Both the electrical omnibus and the electric parcels van referred to have been running in the streets of London for several weeks. The vehicles have attracted a great deal of attention. They roll along steadily and easily, and thread their way among the mass of cabs, omnibuses, and trucks with a nicety that excites general admiration. They are under perfect control, and run at different speeds as the circumstances warrant. In a clear stretch of street they go at a pace of ten miles an hour, though this is not the limit of their speed by any means. The horses seem not to mind the electrical vehicles at all. It would take a good deal to startle a London cab or bus horse, anyhow.

The 'bus can carry twenty-six passengers, ten on each side in the interior and six on a cross seat on the roof. The two storage batteries which furnish the power are carried one under each seat, and the motor is in a box slung between the rear wheels, to which the power is applied. The batteries weigh 1800lb each. The 'bus itself weighs about 2 1/4 tons, and when fully loaded with passengers it is calculated to weigh, in all, a little over six tons.

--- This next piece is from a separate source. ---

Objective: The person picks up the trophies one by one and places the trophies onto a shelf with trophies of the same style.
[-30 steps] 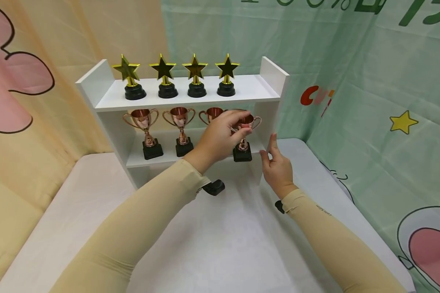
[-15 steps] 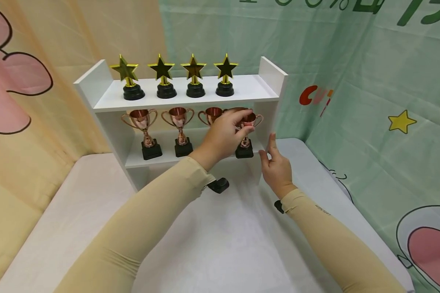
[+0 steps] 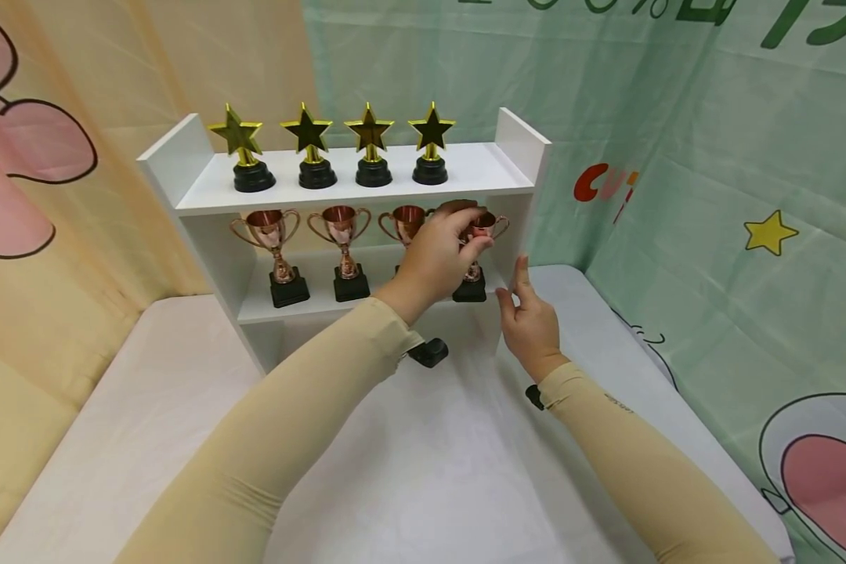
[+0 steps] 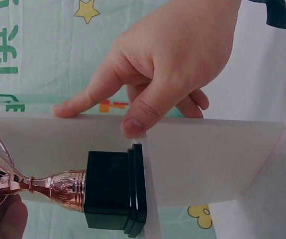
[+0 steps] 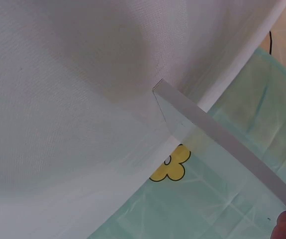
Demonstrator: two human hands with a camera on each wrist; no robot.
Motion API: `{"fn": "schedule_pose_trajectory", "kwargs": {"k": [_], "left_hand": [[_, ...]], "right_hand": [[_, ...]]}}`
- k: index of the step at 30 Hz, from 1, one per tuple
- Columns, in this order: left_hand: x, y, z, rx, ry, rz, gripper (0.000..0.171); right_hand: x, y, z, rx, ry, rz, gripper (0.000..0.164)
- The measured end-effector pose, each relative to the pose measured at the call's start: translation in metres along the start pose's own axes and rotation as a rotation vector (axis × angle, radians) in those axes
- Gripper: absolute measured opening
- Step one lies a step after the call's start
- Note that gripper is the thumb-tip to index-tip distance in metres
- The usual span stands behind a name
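At the right end of the middle shelf, my left hand (image 3: 433,266) grips a copper-coloured two-handled trophy cup (image 3: 471,290) by its bowl, fingers and thumb around it. In the left wrist view the cup's square black base (image 4: 110,189) stands at the shelf's front edge. My right hand (image 3: 533,329) holds the right side panel of the white shelf unit (image 3: 515,235), the thumb on its front edge and the index finger straight along it. Further left on this shelf stand more copper cups, one (image 3: 341,227) near the middle and another (image 3: 266,231) at the left.
On the top shelf stands a row of gold star trophies (image 3: 372,149) with round black bases. The unit rests on a white-covered table (image 3: 395,470). Printed curtains (image 3: 677,235) enclose the back and sides. A black device (image 3: 430,352) is strapped beneath my left wrist.
My left hand has moved the cup slightly back and to the right, and its base now sits further in on the shelf. The right hand has stayed at the side panel.
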State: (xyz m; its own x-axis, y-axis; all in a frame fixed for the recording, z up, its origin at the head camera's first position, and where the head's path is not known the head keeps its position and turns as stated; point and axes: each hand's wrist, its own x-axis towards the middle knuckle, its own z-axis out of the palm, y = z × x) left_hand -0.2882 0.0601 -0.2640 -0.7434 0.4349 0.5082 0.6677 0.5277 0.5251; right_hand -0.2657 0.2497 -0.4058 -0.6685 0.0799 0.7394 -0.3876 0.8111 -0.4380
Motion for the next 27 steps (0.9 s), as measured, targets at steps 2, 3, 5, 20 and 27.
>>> {"fn": "schedule_pose_trajectory", "kwargs": {"k": [2, 3, 5, 20, 27], "left_hand": [[0.001, -0.001, 0.001, -0.003, 0.005, -0.013, 0.050], [0.002, -0.001, 0.001, -0.006, 0.010, -0.014, 0.050], [0.002, -0.002, 0.002, -0.012, 0.017, -0.018, 0.049], [0.006, -0.004, 0.011, 0.028, 0.031, -0.007, 0.053], [0.006, -0.003, 0.011, 0.025, 0.021, -0.016, 0.054]], "right_hand": [[0.000, -0.001, 0.000, 0.001, -0.007, 0.009, 0.069], [0.000, -0.002, -0.001, 0.001, -0.008, 0.011, 0.068], [0.000, -0.002, -0.001, 0.002, -0.009, 0.016, 0.068], [0.001, -0.001, 0.000, 0.004, -0.003, 0.001, 0.068], [0.000, -0.001, 0.000, 0.009, -0.013, 0.019, 0.067]]}}
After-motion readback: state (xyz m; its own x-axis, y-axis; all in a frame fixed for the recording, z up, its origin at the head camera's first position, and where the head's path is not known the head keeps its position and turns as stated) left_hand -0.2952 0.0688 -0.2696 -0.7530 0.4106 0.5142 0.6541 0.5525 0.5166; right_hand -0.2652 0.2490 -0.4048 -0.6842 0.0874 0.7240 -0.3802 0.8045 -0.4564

In the estimates which the inventor has prepared for the company formed to operate a line of these omnibuses, it is stated that the cost of operation would be less than six cents per car mile. The present cost of operating such an omnibus by horse traction is stated to be about ten cents per car mile. The inventor says his omnibus could easily make an average of 580 miles per week, the figures being given for a special route over which it is proposed to run the vehicles in London.

The electrical parcels van is the invention of tbe electrical engineering firm of E.J.Clubbe and Co. In its general operative features it is similar to the Ward omnibus. It is equally a success.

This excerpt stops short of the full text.